Informasi-Realita Net, Sampang -. Ditreskrimsus Polda Jawa Timur, sesuai surat Pemberitahuan Perkembangan Hasil Penyidikan (SP2HP), nomor B/67/SP2HP/II/RES.3.3./2025/Ditreskrimsus, telah menetapkan satu tersangka atas nama M Hasan Mustofa.
M Hasan Mustofa ditetapkan sebagai tersangka atas keterlibatan dugaan korupsi Lapis Penetrasi (Lapen), yang bersumber dari Dana Insentif Daerah (DID) tahap II, sebesar Rp 12 miliar untuk Pemulihan Ekonomi Nasional (PEN).
Menurut Ach Rifai selaku pelapor, dalam surat SP2HP yang dikirim penyidik Unit III Tipidkor Ditreskrimsus Polda Jatim, hanya menyebutkan satu nama tersangka dari Dinas Pekerjaan Umum dan Penataan Ruang (PUPR).
“Satu tersangka dati Dinas PUPR, menurut saya kasus dugaan korupsi DID II sebesar Rp 12 Miliar di Sampang tidak mungkin satu orang, masak korupsi single fighter.
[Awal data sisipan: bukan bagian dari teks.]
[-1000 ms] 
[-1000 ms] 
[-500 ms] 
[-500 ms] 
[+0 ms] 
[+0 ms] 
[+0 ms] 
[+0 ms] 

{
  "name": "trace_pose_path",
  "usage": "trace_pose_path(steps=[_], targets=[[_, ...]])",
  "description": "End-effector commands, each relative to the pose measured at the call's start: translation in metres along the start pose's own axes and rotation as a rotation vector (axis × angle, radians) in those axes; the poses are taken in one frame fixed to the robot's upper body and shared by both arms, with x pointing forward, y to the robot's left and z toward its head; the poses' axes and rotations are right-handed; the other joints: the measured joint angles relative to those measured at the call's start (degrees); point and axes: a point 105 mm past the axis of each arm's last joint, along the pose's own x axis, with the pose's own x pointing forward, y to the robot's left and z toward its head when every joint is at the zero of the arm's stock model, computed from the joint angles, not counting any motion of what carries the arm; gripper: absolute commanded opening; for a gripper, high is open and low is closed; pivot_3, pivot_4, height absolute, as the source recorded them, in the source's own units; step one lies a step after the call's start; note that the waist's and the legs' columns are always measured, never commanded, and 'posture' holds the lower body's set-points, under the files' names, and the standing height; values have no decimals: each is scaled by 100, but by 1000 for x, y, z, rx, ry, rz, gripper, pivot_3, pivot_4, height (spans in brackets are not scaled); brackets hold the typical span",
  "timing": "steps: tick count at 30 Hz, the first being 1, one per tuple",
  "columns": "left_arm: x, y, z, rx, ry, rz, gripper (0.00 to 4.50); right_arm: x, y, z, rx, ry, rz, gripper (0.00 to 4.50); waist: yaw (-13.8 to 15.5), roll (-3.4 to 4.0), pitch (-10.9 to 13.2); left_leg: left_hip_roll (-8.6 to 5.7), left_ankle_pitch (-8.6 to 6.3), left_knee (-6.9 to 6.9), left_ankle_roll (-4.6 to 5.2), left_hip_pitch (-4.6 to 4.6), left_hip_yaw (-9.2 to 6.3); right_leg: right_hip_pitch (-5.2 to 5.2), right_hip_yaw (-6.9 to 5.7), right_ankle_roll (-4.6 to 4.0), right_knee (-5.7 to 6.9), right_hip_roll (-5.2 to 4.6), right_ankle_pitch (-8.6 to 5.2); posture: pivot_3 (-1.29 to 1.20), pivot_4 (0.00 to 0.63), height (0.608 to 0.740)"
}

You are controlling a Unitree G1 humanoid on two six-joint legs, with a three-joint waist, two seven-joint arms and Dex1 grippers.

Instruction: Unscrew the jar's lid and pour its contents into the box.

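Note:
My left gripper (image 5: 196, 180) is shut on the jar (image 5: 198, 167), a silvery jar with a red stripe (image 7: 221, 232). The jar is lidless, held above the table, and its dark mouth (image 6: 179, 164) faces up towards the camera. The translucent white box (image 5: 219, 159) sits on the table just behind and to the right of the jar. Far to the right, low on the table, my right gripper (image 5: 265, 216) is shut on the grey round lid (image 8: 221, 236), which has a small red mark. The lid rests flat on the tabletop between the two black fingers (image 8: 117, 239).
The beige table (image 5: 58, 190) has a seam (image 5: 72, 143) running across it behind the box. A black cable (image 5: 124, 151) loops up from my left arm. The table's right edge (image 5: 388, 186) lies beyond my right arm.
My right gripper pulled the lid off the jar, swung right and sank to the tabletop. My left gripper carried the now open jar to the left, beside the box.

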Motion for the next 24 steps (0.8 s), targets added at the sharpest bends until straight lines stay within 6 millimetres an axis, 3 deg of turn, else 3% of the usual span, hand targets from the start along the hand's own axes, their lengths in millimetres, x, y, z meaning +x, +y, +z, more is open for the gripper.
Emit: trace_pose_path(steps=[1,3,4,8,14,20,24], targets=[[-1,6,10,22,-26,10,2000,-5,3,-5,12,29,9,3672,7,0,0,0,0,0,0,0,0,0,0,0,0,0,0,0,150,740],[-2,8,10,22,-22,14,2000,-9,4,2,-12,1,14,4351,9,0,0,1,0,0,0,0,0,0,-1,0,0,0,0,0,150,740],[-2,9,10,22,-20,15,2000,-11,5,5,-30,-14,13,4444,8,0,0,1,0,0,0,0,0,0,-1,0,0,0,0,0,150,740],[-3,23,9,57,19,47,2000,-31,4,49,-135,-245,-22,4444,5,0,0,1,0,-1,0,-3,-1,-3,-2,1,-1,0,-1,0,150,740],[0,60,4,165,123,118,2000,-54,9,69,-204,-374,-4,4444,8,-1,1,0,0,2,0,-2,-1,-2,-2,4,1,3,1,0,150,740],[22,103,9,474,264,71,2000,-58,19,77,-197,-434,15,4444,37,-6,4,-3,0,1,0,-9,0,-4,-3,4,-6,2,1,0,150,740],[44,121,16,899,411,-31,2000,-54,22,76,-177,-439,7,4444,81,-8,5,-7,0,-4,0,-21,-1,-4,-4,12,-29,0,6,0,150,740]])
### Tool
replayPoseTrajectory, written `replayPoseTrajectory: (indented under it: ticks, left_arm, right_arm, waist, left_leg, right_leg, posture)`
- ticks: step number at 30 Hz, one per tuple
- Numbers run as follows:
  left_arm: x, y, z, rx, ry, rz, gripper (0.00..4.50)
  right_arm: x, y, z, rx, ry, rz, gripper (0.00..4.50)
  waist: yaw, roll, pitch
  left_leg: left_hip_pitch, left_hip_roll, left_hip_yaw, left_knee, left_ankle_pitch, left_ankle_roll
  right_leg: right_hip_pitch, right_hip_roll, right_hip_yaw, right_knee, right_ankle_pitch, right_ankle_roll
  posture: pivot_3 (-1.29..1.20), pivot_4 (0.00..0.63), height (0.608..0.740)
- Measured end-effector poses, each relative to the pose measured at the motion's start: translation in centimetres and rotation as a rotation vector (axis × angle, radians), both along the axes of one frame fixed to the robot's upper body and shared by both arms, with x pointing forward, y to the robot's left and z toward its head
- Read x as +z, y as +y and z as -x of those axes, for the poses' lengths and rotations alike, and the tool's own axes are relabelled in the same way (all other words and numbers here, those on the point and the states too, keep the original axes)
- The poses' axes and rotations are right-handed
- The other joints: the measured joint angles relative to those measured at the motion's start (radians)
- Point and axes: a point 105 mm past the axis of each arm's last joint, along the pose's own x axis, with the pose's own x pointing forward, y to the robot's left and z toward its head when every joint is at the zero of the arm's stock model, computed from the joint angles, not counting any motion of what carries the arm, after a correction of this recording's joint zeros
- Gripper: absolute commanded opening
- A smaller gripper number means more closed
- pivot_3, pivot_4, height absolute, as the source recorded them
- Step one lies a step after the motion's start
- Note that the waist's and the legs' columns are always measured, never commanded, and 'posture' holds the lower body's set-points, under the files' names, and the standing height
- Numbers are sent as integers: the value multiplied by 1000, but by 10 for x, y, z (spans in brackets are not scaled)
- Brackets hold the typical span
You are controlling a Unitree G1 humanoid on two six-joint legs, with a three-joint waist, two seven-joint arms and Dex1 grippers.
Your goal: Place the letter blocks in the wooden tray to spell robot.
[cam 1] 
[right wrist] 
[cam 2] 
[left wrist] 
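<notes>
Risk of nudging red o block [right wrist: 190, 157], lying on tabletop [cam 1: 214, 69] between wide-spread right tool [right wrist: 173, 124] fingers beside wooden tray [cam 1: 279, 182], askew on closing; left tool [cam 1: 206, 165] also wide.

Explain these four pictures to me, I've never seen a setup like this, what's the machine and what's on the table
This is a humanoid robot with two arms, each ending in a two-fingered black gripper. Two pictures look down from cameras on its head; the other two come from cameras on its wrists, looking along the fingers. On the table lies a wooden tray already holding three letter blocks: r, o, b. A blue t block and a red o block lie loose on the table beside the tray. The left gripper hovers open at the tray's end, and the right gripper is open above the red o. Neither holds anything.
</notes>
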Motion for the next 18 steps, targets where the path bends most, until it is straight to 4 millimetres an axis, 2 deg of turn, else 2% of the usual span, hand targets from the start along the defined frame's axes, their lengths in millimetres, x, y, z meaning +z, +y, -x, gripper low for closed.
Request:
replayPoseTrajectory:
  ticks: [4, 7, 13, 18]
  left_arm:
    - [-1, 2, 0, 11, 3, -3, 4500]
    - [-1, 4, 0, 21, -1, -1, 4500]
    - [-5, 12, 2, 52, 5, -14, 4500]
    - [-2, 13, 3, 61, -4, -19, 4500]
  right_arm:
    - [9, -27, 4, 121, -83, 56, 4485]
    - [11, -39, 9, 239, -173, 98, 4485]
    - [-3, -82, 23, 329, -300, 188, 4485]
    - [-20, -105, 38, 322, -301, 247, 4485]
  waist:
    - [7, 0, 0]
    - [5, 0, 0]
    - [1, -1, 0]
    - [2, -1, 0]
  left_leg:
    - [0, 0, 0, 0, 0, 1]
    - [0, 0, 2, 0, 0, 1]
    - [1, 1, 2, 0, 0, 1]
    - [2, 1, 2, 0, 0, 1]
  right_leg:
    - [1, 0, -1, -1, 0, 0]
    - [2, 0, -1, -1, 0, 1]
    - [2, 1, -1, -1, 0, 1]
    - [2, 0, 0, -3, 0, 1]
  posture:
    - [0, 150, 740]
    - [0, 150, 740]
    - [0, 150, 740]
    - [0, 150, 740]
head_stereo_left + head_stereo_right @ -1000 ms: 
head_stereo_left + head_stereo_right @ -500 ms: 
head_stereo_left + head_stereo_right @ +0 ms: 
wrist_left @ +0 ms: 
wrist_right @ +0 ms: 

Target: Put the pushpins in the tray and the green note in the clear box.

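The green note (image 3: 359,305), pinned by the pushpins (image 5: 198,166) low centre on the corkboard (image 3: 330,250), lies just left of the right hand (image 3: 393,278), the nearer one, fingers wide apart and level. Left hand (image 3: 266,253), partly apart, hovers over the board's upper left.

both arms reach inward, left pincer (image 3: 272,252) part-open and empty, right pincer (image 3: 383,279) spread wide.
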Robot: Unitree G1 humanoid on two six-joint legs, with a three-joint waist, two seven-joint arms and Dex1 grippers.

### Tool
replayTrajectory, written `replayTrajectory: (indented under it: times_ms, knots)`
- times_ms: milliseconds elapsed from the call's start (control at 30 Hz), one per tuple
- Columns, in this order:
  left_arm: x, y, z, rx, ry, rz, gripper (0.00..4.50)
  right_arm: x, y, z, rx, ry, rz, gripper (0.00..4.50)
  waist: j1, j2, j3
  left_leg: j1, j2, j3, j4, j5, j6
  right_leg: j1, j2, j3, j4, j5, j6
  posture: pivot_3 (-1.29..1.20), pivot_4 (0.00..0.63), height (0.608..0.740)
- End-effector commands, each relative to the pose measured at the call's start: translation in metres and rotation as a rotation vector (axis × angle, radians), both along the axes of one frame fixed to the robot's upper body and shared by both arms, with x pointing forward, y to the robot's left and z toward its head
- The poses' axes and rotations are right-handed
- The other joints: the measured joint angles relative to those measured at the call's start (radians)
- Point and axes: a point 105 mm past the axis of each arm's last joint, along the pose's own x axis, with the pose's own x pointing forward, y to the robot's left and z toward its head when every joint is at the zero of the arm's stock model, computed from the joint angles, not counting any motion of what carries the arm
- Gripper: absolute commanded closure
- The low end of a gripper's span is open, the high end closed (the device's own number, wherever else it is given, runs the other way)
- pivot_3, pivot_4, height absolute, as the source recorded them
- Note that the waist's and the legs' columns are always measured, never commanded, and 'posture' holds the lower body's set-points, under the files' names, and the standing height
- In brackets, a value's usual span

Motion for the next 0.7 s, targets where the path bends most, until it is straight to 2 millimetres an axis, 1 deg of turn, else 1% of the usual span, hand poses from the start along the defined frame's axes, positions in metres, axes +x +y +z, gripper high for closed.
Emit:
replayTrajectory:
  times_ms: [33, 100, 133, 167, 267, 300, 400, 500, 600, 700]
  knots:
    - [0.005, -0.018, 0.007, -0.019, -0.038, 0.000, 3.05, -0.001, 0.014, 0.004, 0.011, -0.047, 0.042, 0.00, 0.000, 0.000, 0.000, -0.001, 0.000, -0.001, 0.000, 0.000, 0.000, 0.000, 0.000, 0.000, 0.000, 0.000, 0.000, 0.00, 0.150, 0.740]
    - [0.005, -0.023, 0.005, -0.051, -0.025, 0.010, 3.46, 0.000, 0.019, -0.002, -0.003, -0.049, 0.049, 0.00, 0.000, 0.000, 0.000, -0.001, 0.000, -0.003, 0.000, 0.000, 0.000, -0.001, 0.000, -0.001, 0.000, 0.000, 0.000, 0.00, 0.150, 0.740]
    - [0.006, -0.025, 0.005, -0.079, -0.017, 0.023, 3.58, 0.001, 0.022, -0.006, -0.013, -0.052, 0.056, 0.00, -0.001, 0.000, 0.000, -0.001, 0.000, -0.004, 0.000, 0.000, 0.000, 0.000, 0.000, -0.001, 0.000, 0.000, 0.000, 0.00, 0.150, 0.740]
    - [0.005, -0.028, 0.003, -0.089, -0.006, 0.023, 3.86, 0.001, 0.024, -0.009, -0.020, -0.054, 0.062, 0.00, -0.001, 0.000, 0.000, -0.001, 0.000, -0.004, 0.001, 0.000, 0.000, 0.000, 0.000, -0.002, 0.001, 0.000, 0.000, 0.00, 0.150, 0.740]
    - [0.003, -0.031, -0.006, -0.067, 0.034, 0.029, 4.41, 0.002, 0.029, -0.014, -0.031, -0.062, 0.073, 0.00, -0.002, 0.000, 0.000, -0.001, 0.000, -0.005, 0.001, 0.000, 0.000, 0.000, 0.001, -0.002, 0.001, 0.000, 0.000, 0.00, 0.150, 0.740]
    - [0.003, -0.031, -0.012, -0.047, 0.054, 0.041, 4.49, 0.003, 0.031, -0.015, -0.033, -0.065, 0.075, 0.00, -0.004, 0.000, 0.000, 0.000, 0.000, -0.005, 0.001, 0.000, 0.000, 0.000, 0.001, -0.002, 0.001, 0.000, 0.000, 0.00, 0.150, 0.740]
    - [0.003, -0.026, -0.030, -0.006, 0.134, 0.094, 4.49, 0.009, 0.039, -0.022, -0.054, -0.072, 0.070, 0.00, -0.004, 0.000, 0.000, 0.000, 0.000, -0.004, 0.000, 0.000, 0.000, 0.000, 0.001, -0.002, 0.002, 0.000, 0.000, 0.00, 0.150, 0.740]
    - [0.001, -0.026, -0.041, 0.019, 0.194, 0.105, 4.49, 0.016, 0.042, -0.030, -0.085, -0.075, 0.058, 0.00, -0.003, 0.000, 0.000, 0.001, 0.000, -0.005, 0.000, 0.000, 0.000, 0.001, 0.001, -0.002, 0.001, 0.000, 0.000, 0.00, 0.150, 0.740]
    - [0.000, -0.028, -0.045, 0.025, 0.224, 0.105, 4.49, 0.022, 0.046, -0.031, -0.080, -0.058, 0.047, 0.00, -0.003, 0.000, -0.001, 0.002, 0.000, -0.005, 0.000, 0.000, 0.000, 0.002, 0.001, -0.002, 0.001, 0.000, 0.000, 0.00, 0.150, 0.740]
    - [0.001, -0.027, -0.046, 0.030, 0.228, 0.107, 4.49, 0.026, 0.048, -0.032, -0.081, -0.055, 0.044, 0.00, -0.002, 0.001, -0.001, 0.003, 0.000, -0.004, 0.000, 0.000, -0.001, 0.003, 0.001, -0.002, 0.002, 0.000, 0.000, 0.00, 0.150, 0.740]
Saya berharap Polda Jatim harus mengusut tuntas, banyak sekali perbuatan-perbuatan melawan hukum dalam kasus ini. Seperti, bayar fee dan juga penunjukan langsung tanpa melewati proses tender”.
Menurut Rifa’i, pada tanggal 24 Februari 2025 akan menggelar aksi lanjutan bersama Jaringan Anti Rasuah Jawa Timur, tujuannya memberikan semangat kepada Penyidik sekaligus menuntut agar kasus dugaan korupsi PEN diungkap hingga ke akar-akarnya.
“Demi mendukung Polda Jatim saya bersama teman-teman akan melakukan aksi lagi, dengan tujuan memberikan dukungan kepada Kepolisian Polda Jawa Timur, telah menetapkan tersangka,” tambanya.